I worked with full-stack developer Manoel Vieira to translate the prototype into the web MVP, clarify behavior, and hand off the interface and workflow. The release focused on making specialist knowledge repeatable and client conversations easier to follow while preserving human guidance inside the service.
40%
fewer manual specialist updates
30%
fewer confused client calls
2→1 week
specialist onboarding time
These outcomes are client-reported and do not prove that design alone caused the change. They indicate that the product supported a more consistent operation and a more understandable service.
WHAT THIS PROJECT TAUGHT ME
Digitizing an expert service is not the same as transferring calculations into an interface.
The real challenge is deciding which complexity the expert needs to retain, which complexity the client needs help interpreting, and how the product can support the relationship between them.
The strongest decision was not a single screen. It was separating construction from explanation while keeping both connected to the same model. That made the financial logic usable without pretending that software could replace the judgment, reassurance, and accountability of a specialist.

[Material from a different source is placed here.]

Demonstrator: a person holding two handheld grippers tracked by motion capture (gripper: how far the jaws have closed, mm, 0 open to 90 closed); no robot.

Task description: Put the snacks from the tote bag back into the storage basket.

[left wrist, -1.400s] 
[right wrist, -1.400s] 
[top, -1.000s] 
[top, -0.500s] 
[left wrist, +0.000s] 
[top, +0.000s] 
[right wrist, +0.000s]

This project was a pivotal moment in my career, allowing me to apply and expand my skills in project management and client engagement. It bolstered my confidence in my abilities and provided me with deeper insights into financial planning. One of the highlights was the client's enthusiastic response to our initial digital transformation sketches, affirming the impact of our work. Ultimately, the Walkr project was not just a professional achievement but also a personal journey of growth and learning, leaving a lasting impact on both the company and its clients.